To help make time for her SMART Slate training and Google Doc collaboration in class, Walpole is creatively using Camtasia, Apple GarageBand, and Canvas to implement a “flipped classroom” in some of her courses. This means her students watch online video lectures out of class, but do homework in class a process that’s backward from the usual course format.
“I record short segments of lecture on Camtasia and assign the lectures as if they're readings,” she said.
Walpole also uses Apple GarageBand to record portions of the audio of every class session. With GarageBand, she has the ability to segment the recordings by topic and export them as podcasts directly to her class Canvas pages. Since the content of her courses is cumulative and not easy, students have the opportunity to log in to Canvas and review the recordings as many times as they want.
Walpole’s combination of SMART Slates, Google Docs, Camtasia, and Apple GarageBand is helping her students become fluid, confident, and creative in the field of educational technology.
“You’re trapped by technology if you can’t control it, and that can be scary for a professor,” Walpole admitted. “But the technology services here are unparalleled in terms of flexibility and friendliness. With the Transformation Grant, all you have to have is a problem, and IT can help you think about whether there are particular technologies that can help you solve it.”

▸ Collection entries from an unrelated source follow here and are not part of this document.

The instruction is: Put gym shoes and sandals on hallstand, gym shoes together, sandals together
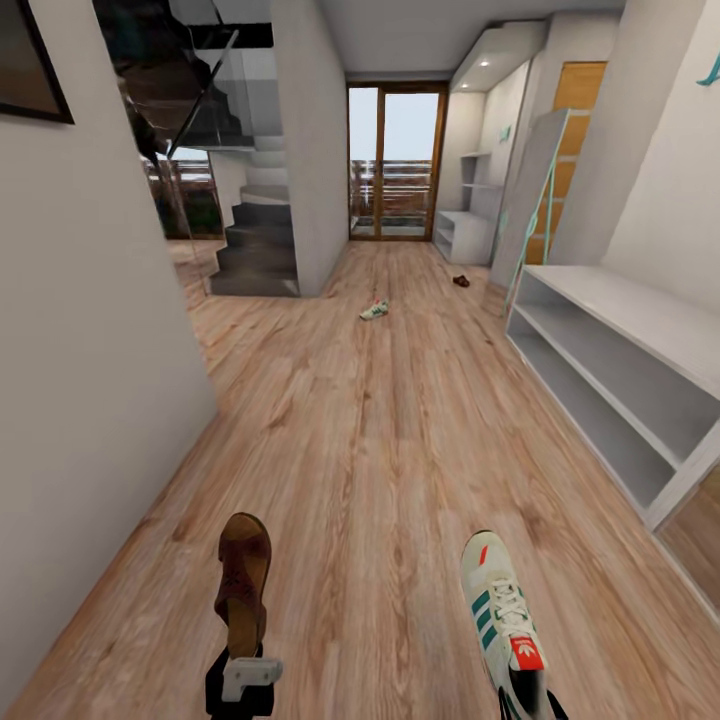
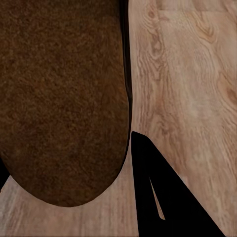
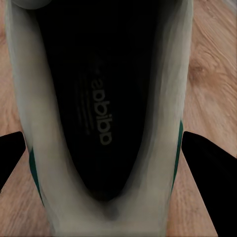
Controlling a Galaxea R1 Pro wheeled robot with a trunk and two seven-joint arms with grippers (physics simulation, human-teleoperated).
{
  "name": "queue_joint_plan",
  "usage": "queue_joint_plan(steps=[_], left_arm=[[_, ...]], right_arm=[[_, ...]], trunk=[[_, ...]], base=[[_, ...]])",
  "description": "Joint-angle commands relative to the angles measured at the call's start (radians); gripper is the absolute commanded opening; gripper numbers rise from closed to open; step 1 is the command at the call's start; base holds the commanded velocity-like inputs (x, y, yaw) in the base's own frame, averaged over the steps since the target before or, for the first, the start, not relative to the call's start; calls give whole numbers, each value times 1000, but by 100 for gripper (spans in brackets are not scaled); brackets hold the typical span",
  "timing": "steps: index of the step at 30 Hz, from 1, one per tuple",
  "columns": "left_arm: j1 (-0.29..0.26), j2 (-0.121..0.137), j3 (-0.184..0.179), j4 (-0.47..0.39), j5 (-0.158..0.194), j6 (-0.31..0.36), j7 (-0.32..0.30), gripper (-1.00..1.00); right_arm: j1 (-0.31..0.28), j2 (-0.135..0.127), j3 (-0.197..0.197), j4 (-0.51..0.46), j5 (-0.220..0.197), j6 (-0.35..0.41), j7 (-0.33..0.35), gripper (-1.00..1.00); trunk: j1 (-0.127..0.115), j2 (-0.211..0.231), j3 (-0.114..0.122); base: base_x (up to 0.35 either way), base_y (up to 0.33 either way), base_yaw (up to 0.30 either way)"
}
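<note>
Two held shoes, toes forward | left fingers [image 1: 243, 668] grip sandal [image 1: 243, 580] | right fingers [image 1: 528, 700] grip gym shoe [image 1: 500, 610]

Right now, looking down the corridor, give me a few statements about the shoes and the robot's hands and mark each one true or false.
1. The left hand holds a brown sandal. True.
2. The right hand holds a second sandal. False: it holds a white gym shoe with green stripes.
3. Another gym shoe lies on the corridor floor farther down. True.
4. The other sandal already sits on the far hallstand. False: it lies on the floor in front of it.
5. The near grey bench on the right has shoes on its shelves. False: no shoes show on them.
</note>
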Motion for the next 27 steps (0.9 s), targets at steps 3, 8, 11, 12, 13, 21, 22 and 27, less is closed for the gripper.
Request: queue_joint_plan(steps=[3,8,11,12,13,21,22,27], left_arm=[[0,-1,2,0,-15,-2,6,-100],[0,-1,2,1,-15,-2,6,-100],[0,-1,2,1,-14,-2,6,-100],[0,-1,2,1,-15,-2,6,-100],[0,-1,2,1,-15,-2,6,-100],[0,-1,2,2,-14,-2,6,-100],[0,-1,2,1,-14,-2,6,-100],[0,-1,1,2,-15,-2,6,-100]], right_arm=[[-1,1,-7,1,10,-3,0,-100],[-1,1,-7,1,10,-3,0,-100],[-1,1,-7,1,10,-3,0,-100],[-1,1,-7,1,10,-3,0,-100],[-1,1,-7,1,10,-3,0,-100],[-1,1,-7,1,10,-3,0,-100],[-1,1,-7,1,10,-3,0,-100],[-1,1,-7,1,10,-3,0,-100]], trunk=[[0,0,-1],[0,0,-1],[0,0,-1],[0,0,-1],[0,0,-1],[0,0,-1],[0,0,-1],[0,0,-1]], base=[[338,0,0],[338,0,0],[338,0,0],[338,0,0],[338,0,0],[338,0,0],[338,0,0],[338,0,0]])
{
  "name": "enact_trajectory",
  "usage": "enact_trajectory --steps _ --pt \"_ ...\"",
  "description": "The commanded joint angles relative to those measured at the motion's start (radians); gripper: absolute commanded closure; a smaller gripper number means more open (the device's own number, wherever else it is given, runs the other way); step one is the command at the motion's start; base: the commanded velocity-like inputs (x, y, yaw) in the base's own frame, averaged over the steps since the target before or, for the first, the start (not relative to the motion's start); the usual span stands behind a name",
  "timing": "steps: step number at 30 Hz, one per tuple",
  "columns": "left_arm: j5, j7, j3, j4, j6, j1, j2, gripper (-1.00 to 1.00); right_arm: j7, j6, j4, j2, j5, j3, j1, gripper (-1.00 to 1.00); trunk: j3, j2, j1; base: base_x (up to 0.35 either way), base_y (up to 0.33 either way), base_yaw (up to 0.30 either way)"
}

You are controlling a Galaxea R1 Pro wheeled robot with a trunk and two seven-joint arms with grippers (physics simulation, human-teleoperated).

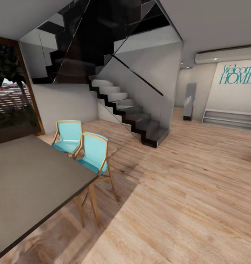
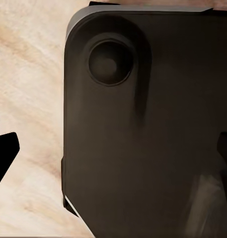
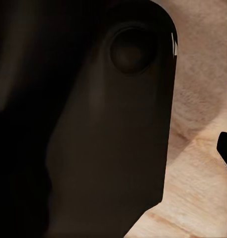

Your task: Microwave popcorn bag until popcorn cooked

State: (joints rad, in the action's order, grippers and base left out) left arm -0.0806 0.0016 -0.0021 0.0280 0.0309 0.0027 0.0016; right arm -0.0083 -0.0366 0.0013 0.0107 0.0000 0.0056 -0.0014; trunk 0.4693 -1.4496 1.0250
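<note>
The popcorn bag, the microwave and the kitchen countertop are out of view; I am in a living area with a wooden floor. My left gripper (image 2: 115,153) hangs over my own dark base (image 2: 143,129), and its black fingertips (image 2: 5,151) stand far apart at the picture's two sides, open and empty. My right gripper (image 3: 113,148) also hangs beside the dark base (image 3: 93,124). One of its fingertips (image 3: 225,146) sits at the far edge and the other is lost in the dark. Nothing is held.
A grey dining table (image 1: 26,176) fills the near left, with two turquoise chairs (image 1: 94,154) tucked at its far side. A dark staircase (image 1: 136,117) rises ahead. Open wooden floor (image 1: 187,190) stretches to the right towards a wall with a low shelf (image 1: 229,119).
</note>
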Motion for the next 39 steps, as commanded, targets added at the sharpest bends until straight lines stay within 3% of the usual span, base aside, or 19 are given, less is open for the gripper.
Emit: enact_trajectory --steps 1,14,22,39 --pt "-0.008 0.0 -0.001 0.001 0.001 0.0 0.0 -1.0 -0.001 -0.003 0.0 0.0 0.0 0.001 0.0 -1.0 0.001 0.0 0.0 0.0 0.0 0.3" --pt "-0.011 0.001 0.002 0.001 0.001 0.0 0.0 -1.0 -0.001 -0.002 0.0 0.0 -0.002 0.002 0.0 -1.0 0.001 0.0 0.0 0.0 0.0 0.3" --pt "-0.01 -0.003 0.003 0.006 0.01 0.0 -0.017 -1.0 -0.001 -0.001 0.0 0.0 0.001 0.003 0.0 -1.0 0.001 0.0 0.0 0.0 0.0 0.3" --pt "-0.033 -0.005 0.017 0.004 0.012 0.0 -0.02 -1.0 -0.001 -0.003 0.0 -0.001 0.003 0.007 0.0 -1.0 0.001 0.0 0.0 0.0 0.0 0.3"
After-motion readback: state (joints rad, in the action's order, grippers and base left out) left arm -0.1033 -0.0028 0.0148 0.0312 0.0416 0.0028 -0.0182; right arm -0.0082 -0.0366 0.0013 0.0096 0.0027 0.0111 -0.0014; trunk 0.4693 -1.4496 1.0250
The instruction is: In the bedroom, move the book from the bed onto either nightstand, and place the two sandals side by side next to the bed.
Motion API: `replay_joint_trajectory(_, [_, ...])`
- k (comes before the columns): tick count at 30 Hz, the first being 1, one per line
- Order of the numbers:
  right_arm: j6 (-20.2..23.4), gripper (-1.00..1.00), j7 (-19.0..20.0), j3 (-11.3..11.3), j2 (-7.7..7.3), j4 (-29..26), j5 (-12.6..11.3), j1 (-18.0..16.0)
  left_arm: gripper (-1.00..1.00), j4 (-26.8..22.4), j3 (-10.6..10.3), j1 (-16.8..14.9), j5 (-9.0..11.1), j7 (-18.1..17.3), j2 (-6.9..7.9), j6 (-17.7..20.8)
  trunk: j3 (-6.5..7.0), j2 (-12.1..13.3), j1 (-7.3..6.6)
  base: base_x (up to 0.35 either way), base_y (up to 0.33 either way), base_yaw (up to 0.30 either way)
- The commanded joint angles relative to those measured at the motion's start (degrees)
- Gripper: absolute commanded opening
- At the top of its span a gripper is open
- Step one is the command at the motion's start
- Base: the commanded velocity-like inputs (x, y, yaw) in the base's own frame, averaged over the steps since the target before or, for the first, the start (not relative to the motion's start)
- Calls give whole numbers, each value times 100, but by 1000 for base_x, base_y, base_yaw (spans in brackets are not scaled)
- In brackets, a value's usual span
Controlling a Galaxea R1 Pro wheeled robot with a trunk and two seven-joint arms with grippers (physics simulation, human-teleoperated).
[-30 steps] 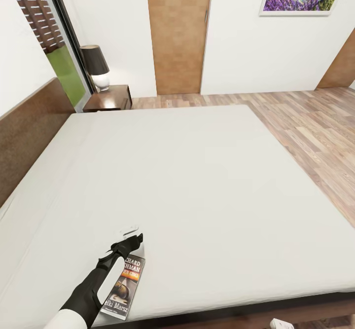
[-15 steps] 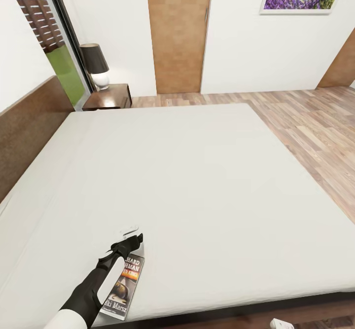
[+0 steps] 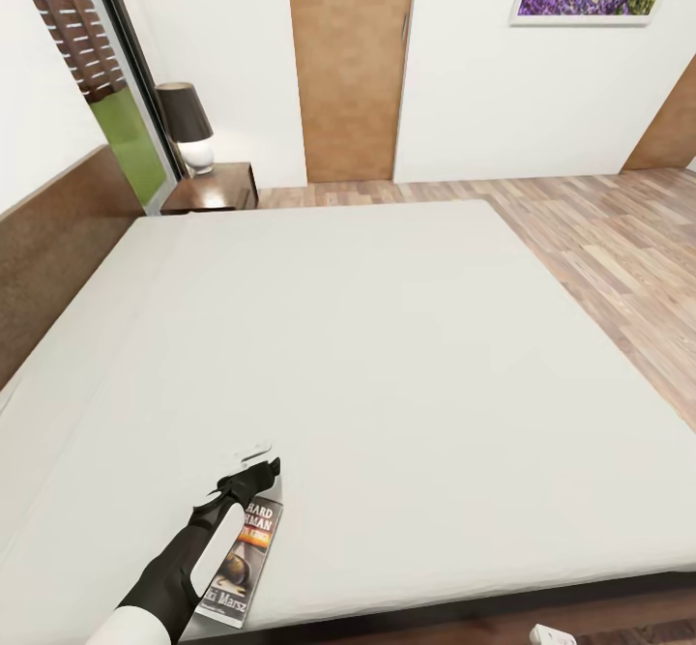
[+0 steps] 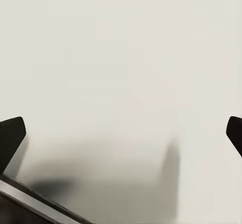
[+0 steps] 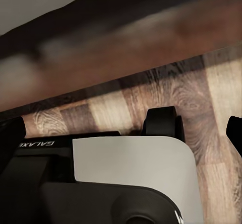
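The black left gripper (image 3: 259, 473) hovers over the pale grey-white mattress of the large bed (image 3: 387, 336), fingers spread apart, just past the thin dark paperback book (image 3: 242, 560) lying at the bed's near edge. The right gripper's (image 5: 121, 128) fingers are also spread, over the wood-plank floor (image 5: 166, 95).
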Motion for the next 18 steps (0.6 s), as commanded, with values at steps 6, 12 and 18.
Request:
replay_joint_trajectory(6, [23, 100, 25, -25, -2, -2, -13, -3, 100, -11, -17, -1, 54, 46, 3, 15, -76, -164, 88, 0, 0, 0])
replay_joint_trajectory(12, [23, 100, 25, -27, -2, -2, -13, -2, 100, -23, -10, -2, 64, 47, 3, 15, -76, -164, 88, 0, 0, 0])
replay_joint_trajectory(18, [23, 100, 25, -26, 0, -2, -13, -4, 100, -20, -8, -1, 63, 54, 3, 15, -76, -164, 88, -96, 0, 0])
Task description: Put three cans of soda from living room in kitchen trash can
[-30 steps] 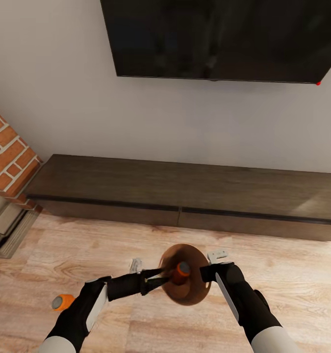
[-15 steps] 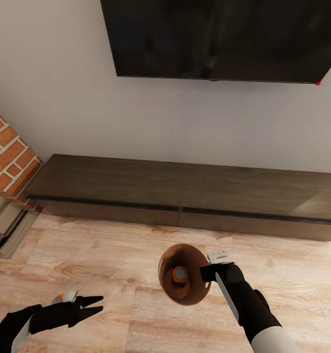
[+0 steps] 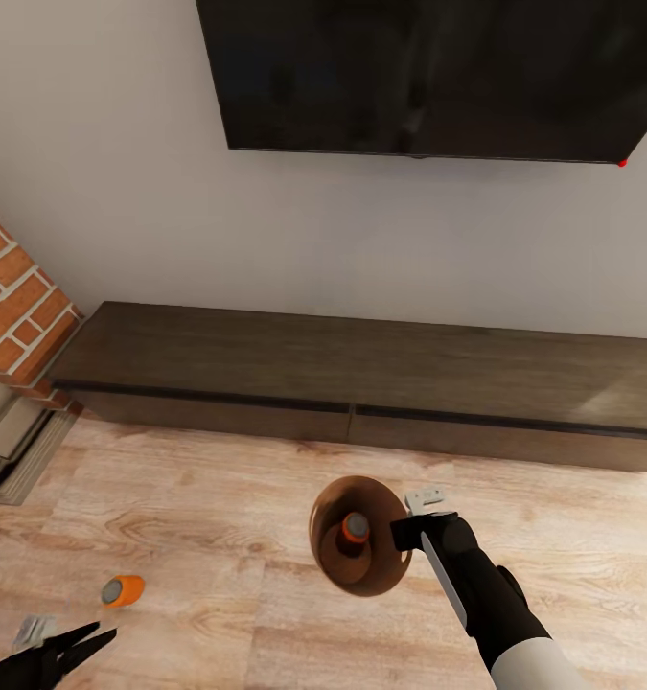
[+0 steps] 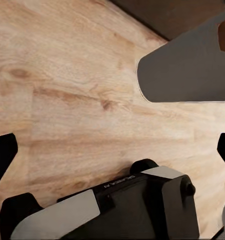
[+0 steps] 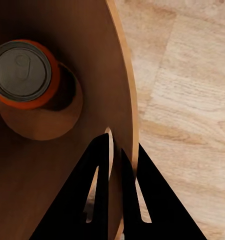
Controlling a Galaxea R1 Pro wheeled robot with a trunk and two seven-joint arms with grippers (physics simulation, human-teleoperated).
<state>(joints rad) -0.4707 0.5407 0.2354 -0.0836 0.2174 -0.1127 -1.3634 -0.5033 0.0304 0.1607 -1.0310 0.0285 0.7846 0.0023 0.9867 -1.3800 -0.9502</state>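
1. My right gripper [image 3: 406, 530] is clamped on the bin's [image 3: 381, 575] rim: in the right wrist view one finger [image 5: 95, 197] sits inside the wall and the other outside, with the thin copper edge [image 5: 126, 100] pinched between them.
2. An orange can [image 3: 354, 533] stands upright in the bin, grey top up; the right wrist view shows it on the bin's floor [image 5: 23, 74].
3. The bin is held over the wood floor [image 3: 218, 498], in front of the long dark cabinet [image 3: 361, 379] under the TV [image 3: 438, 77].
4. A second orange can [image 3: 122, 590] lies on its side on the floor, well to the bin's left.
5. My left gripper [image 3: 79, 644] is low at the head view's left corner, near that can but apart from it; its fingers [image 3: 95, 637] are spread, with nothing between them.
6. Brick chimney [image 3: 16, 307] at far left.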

Walpole concluded that, “Our students here at UD are going to be adept at the creation and use of educational technology they learn how to utilize it in their classes here, and they’re using it everyday in their real-life experiences. They need to be able to teach children to use technology and digital tools to construct knowledge. When they begin their teaching careers, I know my students won’t find teaching with technology to be as challenging as some current teachers do.”
About Sharon Walpole
Walpole is a professor in the University of Delaware School of Education. Her research focus is the design and creation of professional development efforts in literacy, as well as the design of small-group differentiated reading instruction. She works with literacy coaches, reading specialists, and administrators to build school-wide systems that support teachers, especially those working for children at risk.
Walpole has worked for 12 years as a consultant for the state of Georgia’s Department of Education, and helps to maintain ComprehensiveReadingSolutions.com, a module-based website designed to provide free materials to teachers for professional learning. She has co-authored eight books for teachers and teacher leaders, and she helps edit The Essential Library of PreK-2 Literacy, a series for the early primary years.